Insgesamt ist es trotz der Beziehungsthematik ein sehr anspruchsvolles Buch, das sich nicht unbedingt leicht und schnell wegliest. Insbesondere im ersten Viertel des Buches habe ich gebraucht, um mit den typisch britisch-distanzierten Figuren und der Geschichte insgesamt warm zu werden. Letztlich bin ich aber sehr froh, das Buch zu Ende gelesen haben, weil es im Ganzen betrachtet eine sehr interessante, vielfältige und authentisch erzählte moderne Patchwork-Familiengeschichte vor dem Hintergrund aktueller politischer und gesellschaftlicher Veränderungen in Großbritannien ist. Ich habe also bei der Lektüre auch einiges gelernt und das Buch hinterlässt bei mir so einige Gedanken, mit denen ich mich noch weiter beschäftigen möchte.
Rezensionen von FogandBooks:
All the things I didn't say von Ann Liang
Mehr als nur Highschool-Drama
Mit All the Things I Didn't Say hat Ann Liang ein Buch geschaffen, das mich auf eine Weise berührt hat, die ich anfangs gar nicht so recht kommen sah. Manchmal sträubt man sich ein wenig, in eine neue Geschichte einzutauchen, und braucht ein paar Kapitel, um den Rhythmus der Seiten zu finden. Doch wenn einen die Atmosphäre erst einmal gepackt hat, lässt sie einen so schnell nicht mehr los.
Liang entwirft hier kein typisches, klischeehaftes Highschool-Drama, sondern ein emotionales und unheimlich dichtes Porträt über den unendlichen Druck, perfekt sein zu müssen, und die lähmende Angst vor den eigenen, ungeschönten Gefühlen.

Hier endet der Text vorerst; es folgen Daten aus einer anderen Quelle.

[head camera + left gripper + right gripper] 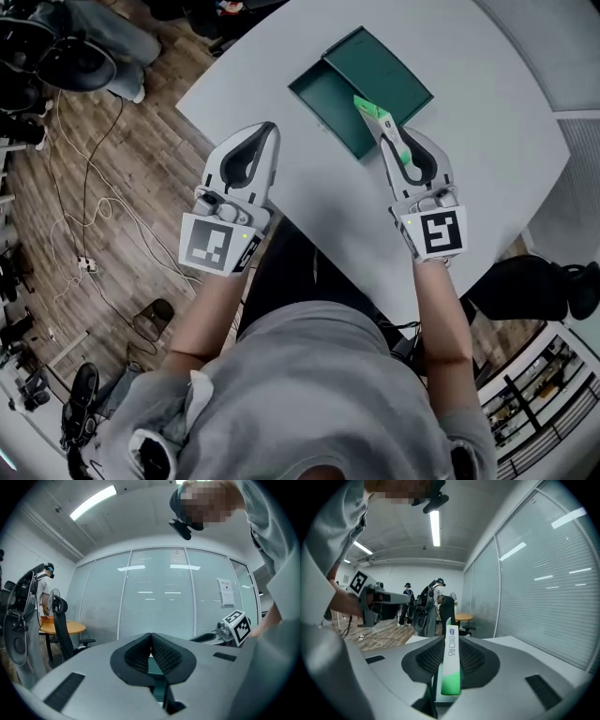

Das Setting der australischen Schule wird dabei so lebendig und greifbar, dass man beim Lesen fast das Gefühl hat, selbst durch die Gänge zu laufen und das tuschelnde Chaos nach der großen Katastrophe hautnah mitzuerleben. Im Zentrum steht Sadie Wen, eine absolute Vorzeigeschülerin und Schulsprecherin, deren vermeintlich makellose Fassade Risse bekommt, als ihre nie abgeschickten E-Mail-Entwürfe, voller Frust und bitterer Wahrheit, an die gesamte Schule versendet werden. Ab diesem Moment verwandelt sich ihr Leben in einen emotionalen Trümmerhaufen, und man leidet, bangt und hofft unweigerlich mit ihr mit. Es ist faszinierend zu beobachten, wie Sadie gezwungen wird, den Raum des bloßen Funktionierens zu verlassen und zu lernen, was es wirklich bedeutet, zu sich selbst und der eigenen Meinung zu stehen.
Manchmal muss den Menschen erst der Spiegel vorgehalten werden, ehe sie sehen, welches Verhalten sie an den Tag legen.
Neben Sadie lebt die Geschichte vor allem von Julius Gong. Was als harter, von tiefer Konkurrenz geprägter Schlagabtausch beginnt, entwickelt sich zu einer unheimlich einnehmenden Dynamik. Julius wirkt anfangs arrogant und unnahbar, doch gemeinsam mit Sadie blickt man als Leser hinter seine Schutzmauern und entdeckt einen verletzlichen Kern, der von familiärem Erwartungsdruck gezeichnet ist. Die langsame Entwicklung zwischen den beiden ist eine absolute Slow-Burn-Romance, die sich wunderbar unaufgeregt in die Handlung einflicht. Sie drängt sich nicht laut in den Vordergrund, verleiht der Geschichte aber genau jene emotionale Tiefe, die einen das Buch schlussendlich regelrecht verschlingen lässt.
Auch die Nebencharaktere, wie Sadies wunderbar chaotische Freundin Abigail, bringen eine ganz eigene, authentische Note hinein. Sie zeigen, dass aus gut gemeinten Absichten manchmal das größte Chaos entstehen kann, und bieten Sadie genau den emotionalen Rückhalt, den sie in dieser turbulenten Zeit braucht. All the Things I Didn't Say ist für mich weit mehr als ein klassischer Young-Adult-Roman. Es ist eine ehrliche, freche und zugleich tiefgründige Geschichte über das Erwachsenwerden, die einen unweigerlich an die eigene Schulzeit zurückdenken lässt. Ein Buch, das zeigt, wie viel Kraft in den Dingen steckt, die wir eigentlich verschweigen wollen, und das ich jedem, der tiefgründige Charakterentwicklungen und eine authentische Liebesgeschichte sucht, nur wärmstens ans Herz legen kann.